■ **Directions for this task**:
Reproduce only the top of the records, down to and including the line containing "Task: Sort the".
**** Supplied records ****
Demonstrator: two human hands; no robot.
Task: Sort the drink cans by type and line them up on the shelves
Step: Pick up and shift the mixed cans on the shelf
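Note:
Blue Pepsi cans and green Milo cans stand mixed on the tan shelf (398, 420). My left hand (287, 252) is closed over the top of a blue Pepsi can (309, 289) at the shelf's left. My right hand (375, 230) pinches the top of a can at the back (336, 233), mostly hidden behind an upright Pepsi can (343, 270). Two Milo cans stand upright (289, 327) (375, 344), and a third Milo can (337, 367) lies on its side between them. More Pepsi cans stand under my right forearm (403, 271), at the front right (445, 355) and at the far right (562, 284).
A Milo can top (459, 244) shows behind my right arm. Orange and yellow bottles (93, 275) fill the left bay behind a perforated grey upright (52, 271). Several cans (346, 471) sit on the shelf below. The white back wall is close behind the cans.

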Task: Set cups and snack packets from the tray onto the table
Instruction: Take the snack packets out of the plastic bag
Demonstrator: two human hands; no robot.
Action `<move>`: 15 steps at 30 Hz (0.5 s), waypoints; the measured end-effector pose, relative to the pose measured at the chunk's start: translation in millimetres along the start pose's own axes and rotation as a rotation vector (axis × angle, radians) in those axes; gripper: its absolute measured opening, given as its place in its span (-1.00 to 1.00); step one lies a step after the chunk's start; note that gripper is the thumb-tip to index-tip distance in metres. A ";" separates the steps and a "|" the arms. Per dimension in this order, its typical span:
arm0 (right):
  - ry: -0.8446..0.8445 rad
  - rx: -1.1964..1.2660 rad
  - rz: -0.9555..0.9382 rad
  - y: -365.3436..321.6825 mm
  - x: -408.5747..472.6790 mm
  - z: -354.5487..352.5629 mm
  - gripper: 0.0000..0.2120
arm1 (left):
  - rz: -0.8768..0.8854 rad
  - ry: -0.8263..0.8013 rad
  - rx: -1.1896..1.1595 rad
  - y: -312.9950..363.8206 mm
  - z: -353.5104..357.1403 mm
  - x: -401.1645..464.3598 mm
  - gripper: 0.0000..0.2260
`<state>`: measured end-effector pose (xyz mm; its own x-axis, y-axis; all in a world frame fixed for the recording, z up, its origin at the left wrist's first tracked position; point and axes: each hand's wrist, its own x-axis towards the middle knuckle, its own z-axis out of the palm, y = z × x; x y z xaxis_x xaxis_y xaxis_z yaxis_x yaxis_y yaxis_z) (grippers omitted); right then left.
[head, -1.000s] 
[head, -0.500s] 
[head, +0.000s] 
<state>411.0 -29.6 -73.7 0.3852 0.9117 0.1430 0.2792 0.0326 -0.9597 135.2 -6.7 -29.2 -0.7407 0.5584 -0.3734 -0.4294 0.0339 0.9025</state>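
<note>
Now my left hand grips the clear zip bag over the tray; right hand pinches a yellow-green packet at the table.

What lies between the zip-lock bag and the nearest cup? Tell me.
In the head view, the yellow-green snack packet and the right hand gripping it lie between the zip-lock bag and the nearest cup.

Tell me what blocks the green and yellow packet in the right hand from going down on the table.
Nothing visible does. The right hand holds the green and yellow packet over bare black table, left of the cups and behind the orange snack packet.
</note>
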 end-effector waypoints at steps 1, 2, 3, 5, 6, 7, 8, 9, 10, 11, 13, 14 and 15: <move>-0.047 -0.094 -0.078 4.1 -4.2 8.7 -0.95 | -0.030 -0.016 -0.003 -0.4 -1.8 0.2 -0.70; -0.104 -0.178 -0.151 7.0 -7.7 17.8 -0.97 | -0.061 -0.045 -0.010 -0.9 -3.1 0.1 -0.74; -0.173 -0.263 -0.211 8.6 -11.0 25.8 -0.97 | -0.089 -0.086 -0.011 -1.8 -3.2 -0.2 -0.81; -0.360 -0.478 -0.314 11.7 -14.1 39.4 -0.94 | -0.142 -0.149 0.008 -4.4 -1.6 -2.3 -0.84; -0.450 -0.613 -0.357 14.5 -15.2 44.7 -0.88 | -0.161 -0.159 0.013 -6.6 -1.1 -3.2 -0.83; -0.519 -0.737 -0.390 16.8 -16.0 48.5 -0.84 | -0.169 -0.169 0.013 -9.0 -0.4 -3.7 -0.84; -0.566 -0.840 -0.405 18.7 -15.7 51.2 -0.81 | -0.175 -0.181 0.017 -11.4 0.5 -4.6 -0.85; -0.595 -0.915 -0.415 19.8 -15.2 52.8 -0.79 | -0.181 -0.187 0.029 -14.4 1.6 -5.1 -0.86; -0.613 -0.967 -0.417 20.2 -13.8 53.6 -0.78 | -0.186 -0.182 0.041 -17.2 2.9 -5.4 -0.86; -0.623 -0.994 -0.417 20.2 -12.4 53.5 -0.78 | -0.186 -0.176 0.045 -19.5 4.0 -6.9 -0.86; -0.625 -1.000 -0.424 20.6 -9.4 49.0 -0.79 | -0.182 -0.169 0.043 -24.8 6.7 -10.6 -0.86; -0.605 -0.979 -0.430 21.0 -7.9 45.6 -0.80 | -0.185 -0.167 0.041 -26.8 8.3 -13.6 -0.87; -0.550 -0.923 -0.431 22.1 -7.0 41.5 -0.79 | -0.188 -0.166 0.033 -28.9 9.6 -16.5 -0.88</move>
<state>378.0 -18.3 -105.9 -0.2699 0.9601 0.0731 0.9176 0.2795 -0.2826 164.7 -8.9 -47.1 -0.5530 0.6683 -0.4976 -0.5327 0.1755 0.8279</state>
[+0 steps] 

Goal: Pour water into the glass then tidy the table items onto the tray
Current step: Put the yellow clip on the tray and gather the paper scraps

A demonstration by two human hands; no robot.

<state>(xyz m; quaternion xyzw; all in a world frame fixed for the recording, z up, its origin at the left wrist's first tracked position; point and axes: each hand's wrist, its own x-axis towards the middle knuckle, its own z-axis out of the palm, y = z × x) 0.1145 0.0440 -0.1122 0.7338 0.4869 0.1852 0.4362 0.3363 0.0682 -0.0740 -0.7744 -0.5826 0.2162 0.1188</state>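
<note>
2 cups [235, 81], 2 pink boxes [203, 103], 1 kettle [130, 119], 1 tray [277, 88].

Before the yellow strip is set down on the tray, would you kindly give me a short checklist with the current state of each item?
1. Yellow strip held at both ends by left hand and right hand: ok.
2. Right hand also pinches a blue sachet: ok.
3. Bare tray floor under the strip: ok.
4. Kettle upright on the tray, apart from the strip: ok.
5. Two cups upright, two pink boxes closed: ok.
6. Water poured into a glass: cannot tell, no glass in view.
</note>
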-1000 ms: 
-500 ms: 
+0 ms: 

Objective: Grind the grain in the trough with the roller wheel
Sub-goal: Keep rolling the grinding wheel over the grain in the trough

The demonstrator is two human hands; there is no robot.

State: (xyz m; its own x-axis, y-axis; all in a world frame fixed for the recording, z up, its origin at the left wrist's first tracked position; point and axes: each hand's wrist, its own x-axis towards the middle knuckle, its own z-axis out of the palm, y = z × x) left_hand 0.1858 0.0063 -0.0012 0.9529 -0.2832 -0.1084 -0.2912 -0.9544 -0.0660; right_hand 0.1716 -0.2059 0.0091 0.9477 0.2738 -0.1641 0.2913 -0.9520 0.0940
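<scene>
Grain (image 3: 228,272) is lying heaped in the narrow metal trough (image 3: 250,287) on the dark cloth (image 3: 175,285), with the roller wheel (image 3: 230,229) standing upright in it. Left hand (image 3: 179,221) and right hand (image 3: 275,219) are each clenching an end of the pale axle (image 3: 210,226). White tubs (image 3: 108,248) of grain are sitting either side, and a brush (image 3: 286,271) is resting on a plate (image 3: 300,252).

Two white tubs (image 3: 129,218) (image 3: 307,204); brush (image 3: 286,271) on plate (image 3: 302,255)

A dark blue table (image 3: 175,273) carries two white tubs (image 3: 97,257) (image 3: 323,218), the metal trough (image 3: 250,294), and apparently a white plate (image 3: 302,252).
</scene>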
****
■ **Finished task**:
Demonstrator: two human hands; no robot.
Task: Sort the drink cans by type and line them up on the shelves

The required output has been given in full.